Near-death experiences verified?

Light at the end of the tunnel! Near-death experiences may not be just a figment of imagination, a new study suggests.
For the first time, scientists have observed brain activity in dying rats that may shed light on the mystery of human near-death experiences.
The "near-death experience" reported by cardiac arrest survivors worldwide may be grounded in science, according to research at the University of Michigan.
The study shows shortly after clinical death, in which the heart stops beating and blood stops flowing to the brain, rats display brain activity patterns characteristic of conscious perception.
"This study, performed in animals, is the first dealing with what happens to the neurophysiological state of the dying brain," said lead study author Jimo Borjigin.

"It will form the foundation for future human studies investigating mental experiences occurring in the dying brain, including seeing light during cardiac arrest," she said.

Approximately 20 per cent of cardiac arrest survivors report having had a near-death experience during clinical death.
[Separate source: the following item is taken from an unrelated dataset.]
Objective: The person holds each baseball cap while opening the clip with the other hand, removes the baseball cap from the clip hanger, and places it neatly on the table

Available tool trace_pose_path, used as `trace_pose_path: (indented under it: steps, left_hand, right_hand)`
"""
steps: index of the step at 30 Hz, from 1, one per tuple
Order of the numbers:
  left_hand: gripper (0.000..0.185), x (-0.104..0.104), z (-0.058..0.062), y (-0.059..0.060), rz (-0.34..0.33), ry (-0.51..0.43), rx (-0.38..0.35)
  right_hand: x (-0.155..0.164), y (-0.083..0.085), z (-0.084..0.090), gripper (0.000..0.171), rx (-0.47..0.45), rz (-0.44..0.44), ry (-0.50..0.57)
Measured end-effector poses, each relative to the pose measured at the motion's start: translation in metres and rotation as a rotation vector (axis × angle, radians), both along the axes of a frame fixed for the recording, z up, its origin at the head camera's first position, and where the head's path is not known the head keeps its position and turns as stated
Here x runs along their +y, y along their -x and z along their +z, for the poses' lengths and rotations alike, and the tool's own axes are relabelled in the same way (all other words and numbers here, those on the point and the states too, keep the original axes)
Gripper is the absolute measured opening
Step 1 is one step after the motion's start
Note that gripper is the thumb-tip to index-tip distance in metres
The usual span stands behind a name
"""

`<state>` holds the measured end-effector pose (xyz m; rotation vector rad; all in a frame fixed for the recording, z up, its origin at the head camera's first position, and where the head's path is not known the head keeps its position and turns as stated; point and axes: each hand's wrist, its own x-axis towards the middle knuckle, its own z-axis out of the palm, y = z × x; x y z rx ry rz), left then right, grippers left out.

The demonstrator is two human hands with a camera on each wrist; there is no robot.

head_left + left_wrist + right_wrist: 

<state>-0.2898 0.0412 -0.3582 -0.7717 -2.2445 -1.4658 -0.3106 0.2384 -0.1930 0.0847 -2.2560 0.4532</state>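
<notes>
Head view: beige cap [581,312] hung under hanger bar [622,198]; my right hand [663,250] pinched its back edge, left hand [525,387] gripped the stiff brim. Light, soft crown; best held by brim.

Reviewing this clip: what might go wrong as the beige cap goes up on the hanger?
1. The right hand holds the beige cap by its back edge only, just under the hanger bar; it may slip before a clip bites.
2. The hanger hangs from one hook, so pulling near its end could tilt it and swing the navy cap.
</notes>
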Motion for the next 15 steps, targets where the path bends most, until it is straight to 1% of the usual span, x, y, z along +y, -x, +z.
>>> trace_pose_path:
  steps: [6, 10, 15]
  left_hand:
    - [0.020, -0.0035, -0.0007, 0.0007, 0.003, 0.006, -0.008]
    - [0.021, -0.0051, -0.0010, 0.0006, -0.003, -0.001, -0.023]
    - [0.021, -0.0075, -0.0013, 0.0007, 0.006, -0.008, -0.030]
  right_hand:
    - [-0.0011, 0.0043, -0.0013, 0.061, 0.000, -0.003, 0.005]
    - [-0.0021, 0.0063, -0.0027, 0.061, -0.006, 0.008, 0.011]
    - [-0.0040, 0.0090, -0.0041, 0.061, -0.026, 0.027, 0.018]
These visions and perceptions have been called "realer than real," researchers said.
"We reasoned that if near-death experience stems from brain activity, neural correlates of consciousness should be identifiable in humans or animals even after the cessation of cerebral blood flow," she said.
Researchers analysed the recordings of brain activity called electroencephalograms (EEGs) from nine anaesthetised rats undergoing experimentally induced cardiac arrest.

Within the first 30 seconds after cardiac arrest, all of the rats displayed a widespread, transient surge of highly synchronised brain activity that had features associated with a highly aroused brain.
Furthermore, the authors observed nearly identical patterns in the dying brains of rats undergoing asphyxiation.
"The prediction that we would find some signs of conscious activity in the brain during cardiac arrest was confirmed with the data," said Borjigin.
"But, we were surprised by the high levels of activity," adds study senior author anaesthesiologist George Mashour.
"In fact, at near-death, many known electrical signatures of consciousness exceeded levels found in the waking state, suggesting that the brain is capable of well-organised electrical activity during the early stage of clinical death.

The brain is assumed to be inactive during cardiac arrest. However the neurophysiological state of the brain immediately following cardiac arrest had not been systemically investigated until now.
"This study tells us that reduction of oxygen or both oxygen and glucose during cardiac arrest can stimulate brain activity that is characteristic of conscious processing," said Borjigin.
The study was published in the journal PNAS.